§ Task statement:
Go through the records line by line. Report how many lines contain "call", with nothing else.

[Records excerpted from a collection]
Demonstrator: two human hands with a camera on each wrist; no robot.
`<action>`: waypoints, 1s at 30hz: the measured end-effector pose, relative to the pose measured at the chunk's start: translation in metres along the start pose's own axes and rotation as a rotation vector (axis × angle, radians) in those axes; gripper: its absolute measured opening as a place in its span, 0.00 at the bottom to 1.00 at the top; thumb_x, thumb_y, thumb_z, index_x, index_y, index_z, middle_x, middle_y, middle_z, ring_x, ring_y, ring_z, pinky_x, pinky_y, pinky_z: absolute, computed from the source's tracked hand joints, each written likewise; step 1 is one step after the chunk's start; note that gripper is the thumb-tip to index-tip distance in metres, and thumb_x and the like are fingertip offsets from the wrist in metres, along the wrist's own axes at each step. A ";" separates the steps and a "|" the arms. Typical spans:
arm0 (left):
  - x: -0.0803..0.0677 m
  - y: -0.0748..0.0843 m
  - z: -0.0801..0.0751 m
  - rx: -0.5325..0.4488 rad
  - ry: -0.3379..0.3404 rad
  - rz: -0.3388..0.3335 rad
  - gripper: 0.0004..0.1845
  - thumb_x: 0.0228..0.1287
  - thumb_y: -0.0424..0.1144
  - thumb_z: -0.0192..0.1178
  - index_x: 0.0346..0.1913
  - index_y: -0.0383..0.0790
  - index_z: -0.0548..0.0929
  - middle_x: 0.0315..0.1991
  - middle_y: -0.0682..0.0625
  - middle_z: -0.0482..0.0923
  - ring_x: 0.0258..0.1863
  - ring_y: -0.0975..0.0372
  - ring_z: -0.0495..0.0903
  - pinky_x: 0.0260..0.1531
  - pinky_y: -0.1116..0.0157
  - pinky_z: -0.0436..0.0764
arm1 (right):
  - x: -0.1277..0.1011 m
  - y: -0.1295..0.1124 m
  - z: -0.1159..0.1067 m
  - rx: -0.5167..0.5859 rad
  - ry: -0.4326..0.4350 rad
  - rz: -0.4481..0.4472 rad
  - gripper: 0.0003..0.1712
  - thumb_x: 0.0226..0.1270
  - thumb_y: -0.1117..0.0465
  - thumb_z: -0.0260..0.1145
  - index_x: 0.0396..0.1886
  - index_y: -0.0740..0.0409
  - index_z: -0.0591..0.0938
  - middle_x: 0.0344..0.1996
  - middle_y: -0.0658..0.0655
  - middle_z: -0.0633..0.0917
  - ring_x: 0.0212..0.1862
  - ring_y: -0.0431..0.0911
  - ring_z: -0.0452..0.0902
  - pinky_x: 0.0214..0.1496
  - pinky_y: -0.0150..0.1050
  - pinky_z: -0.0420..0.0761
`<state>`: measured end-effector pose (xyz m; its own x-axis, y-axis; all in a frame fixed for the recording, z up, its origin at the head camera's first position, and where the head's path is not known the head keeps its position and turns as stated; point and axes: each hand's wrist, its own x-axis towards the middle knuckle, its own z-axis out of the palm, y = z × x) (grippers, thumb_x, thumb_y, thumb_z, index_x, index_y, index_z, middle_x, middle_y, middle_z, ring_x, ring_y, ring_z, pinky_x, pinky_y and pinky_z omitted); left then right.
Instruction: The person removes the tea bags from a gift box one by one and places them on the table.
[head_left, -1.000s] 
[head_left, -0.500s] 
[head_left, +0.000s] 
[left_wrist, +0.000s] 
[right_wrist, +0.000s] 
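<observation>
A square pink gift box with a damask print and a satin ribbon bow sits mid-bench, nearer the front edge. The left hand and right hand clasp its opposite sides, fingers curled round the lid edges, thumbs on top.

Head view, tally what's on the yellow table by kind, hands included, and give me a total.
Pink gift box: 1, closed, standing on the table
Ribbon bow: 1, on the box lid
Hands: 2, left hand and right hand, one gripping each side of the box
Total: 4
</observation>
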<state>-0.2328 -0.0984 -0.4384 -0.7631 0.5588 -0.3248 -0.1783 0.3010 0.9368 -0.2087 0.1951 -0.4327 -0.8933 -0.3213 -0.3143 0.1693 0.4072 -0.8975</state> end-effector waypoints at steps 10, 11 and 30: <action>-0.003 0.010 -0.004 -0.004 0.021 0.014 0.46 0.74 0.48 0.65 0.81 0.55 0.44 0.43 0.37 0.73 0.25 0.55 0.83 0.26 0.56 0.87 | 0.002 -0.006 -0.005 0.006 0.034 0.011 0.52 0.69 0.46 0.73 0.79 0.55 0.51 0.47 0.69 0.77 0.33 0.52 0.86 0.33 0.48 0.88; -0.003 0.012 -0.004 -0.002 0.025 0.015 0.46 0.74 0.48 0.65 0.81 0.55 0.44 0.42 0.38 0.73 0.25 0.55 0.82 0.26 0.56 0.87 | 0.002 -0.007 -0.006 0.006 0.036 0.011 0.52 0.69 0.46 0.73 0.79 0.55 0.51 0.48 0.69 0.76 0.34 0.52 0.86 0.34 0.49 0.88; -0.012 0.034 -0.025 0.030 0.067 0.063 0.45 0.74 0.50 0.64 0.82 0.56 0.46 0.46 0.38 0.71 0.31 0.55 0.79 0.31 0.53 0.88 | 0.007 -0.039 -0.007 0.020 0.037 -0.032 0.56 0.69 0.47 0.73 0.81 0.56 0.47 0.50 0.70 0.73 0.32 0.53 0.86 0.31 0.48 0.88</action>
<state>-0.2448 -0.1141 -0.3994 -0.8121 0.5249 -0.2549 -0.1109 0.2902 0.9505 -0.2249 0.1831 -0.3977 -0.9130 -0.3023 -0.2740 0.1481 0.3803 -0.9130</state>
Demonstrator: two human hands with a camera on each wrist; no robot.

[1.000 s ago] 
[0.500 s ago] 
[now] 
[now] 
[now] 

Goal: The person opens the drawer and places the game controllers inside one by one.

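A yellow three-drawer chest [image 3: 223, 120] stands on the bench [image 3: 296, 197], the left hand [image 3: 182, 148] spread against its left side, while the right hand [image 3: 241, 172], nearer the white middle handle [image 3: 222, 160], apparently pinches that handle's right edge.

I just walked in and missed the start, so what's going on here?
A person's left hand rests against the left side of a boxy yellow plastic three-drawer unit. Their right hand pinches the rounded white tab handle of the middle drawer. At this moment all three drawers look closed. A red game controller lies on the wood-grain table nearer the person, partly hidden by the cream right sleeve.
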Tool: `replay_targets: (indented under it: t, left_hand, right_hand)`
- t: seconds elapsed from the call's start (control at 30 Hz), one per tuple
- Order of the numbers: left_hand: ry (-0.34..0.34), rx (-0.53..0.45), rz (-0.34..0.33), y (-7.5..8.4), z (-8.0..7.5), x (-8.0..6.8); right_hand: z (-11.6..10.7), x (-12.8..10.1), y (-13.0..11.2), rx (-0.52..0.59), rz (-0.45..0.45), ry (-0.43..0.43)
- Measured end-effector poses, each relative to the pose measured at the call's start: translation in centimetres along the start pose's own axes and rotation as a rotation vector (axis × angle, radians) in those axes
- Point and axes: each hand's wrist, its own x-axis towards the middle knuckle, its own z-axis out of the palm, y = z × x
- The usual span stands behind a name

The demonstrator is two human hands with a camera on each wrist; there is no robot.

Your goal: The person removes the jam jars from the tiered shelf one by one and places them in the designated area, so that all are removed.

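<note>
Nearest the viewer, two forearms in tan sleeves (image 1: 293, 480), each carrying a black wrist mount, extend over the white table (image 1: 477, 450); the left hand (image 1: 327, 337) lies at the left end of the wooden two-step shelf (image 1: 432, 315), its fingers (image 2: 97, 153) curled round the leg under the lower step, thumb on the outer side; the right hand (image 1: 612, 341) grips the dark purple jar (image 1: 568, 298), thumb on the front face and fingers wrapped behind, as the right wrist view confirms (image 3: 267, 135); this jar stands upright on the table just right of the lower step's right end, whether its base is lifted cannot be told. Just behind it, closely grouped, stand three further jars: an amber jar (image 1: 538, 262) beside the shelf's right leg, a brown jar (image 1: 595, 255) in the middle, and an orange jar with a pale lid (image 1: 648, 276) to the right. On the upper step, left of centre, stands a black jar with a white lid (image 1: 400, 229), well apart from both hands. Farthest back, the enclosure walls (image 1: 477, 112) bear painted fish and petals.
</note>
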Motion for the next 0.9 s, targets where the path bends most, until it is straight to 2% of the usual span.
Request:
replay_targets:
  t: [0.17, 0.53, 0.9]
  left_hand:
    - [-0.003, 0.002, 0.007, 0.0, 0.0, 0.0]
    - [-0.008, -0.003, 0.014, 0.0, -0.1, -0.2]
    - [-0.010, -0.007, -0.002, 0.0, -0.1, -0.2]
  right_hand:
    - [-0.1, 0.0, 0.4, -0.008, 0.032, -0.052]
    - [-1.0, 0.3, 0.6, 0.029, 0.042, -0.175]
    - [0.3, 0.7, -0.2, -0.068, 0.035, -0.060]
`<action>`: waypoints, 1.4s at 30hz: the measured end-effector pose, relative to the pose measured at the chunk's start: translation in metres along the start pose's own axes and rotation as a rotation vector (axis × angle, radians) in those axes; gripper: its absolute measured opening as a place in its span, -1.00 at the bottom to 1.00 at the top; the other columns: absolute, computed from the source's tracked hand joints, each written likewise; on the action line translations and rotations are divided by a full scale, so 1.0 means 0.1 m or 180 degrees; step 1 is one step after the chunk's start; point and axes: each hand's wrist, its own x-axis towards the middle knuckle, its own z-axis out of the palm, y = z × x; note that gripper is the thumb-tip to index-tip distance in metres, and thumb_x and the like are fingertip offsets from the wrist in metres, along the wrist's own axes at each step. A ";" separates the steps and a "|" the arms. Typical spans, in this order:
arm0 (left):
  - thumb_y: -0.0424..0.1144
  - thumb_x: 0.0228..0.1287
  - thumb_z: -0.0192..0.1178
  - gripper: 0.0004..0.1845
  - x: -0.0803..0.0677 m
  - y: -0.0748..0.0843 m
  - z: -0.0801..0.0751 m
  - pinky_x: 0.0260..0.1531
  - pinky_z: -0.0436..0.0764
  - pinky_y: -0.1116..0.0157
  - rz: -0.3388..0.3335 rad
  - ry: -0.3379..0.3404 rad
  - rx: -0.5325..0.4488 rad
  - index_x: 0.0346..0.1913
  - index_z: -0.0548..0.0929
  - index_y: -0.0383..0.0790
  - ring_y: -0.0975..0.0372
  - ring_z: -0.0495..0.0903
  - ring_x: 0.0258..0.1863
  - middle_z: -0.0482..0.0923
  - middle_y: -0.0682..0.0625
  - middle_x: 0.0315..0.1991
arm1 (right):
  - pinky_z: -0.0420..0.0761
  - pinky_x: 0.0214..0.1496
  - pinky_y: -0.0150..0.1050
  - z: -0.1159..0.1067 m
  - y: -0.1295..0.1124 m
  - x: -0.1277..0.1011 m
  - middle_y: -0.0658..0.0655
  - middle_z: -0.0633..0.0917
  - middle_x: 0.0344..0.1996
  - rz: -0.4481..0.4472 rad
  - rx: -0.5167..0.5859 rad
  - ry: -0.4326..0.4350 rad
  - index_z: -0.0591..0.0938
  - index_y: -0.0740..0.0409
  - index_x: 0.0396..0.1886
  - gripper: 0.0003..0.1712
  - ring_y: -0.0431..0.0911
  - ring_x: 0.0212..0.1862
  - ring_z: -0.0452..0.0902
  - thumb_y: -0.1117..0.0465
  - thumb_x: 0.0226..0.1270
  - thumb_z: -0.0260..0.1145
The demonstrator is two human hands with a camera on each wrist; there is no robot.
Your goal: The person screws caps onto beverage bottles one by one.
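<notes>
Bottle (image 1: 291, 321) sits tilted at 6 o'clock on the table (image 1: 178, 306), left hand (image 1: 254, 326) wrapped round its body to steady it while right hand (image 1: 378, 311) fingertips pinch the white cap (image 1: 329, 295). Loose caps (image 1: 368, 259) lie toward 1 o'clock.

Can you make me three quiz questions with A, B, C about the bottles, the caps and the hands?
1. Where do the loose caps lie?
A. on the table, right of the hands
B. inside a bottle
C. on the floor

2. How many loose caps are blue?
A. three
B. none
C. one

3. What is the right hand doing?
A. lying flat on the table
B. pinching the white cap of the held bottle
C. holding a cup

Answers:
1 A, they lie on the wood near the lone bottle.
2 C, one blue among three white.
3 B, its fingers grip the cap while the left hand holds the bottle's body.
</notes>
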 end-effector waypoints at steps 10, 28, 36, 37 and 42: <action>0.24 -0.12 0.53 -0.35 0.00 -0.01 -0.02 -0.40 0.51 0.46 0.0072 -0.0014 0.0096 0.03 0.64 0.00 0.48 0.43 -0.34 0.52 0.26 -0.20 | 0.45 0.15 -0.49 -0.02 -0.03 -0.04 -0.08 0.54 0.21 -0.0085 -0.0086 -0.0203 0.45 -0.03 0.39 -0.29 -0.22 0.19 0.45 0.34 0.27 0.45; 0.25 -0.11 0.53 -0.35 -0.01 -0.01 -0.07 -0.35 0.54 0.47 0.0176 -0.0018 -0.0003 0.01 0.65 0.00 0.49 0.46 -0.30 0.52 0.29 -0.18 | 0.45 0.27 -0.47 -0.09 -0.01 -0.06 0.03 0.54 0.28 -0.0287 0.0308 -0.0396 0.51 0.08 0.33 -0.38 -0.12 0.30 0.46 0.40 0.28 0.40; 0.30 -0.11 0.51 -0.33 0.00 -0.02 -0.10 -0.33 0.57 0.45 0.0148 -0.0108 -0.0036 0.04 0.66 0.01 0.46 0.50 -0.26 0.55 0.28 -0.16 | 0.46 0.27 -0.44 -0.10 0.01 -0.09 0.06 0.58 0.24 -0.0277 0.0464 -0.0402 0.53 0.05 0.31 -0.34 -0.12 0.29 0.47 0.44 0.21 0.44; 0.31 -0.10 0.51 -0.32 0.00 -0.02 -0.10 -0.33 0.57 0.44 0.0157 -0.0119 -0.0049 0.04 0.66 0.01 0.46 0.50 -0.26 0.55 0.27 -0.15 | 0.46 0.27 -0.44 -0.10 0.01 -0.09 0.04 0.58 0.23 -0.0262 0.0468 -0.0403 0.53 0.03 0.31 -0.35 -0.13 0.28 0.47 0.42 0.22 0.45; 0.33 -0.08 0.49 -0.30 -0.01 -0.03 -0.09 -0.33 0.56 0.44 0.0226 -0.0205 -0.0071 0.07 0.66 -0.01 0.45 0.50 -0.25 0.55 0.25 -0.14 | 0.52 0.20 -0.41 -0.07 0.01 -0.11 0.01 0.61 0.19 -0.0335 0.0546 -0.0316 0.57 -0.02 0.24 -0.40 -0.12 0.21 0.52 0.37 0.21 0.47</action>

§ Written answer:
2